- **What is required**: Can you copy out the data exactly? Leave the images out.

=== Dataset excerpt ===

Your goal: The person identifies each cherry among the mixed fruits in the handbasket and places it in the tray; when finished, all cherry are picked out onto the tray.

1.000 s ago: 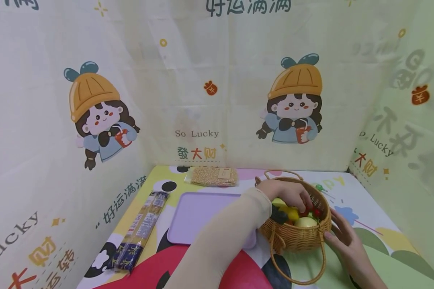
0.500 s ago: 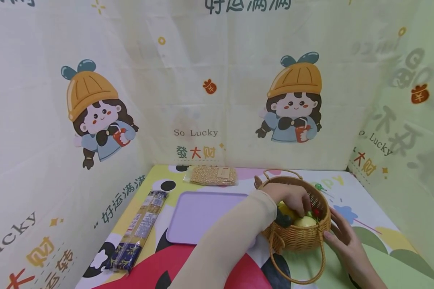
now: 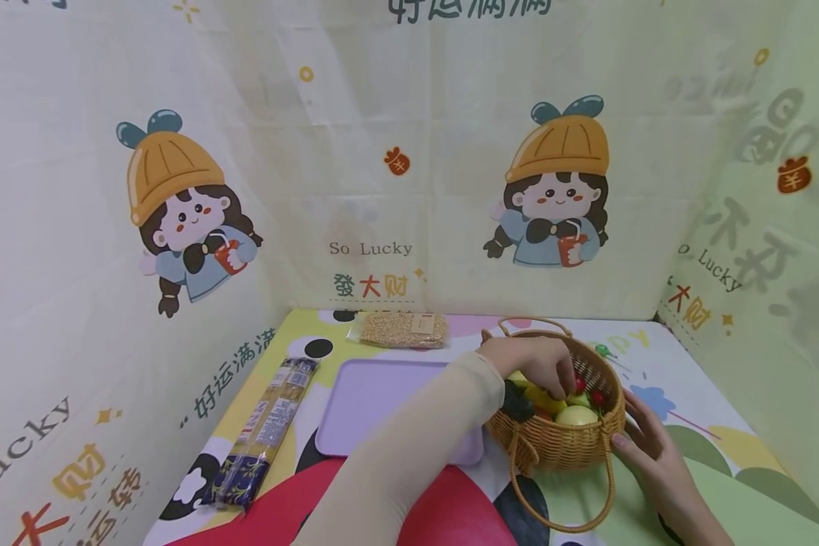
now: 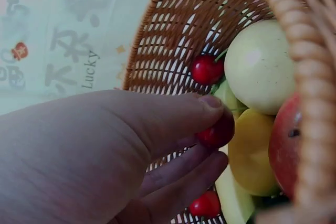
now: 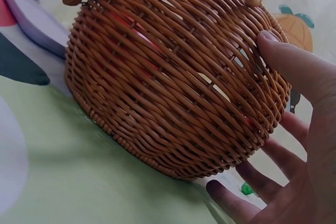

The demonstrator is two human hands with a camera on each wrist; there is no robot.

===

- **Reply to the task**:
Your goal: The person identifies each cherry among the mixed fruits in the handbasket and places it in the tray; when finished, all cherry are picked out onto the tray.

1.000 s ago: 
0.500 s ago: 
now: 
now: 
now: 

The demonstrator is two human hands with a camera on each wrist; there is no robot.

This exercise requires no additional output.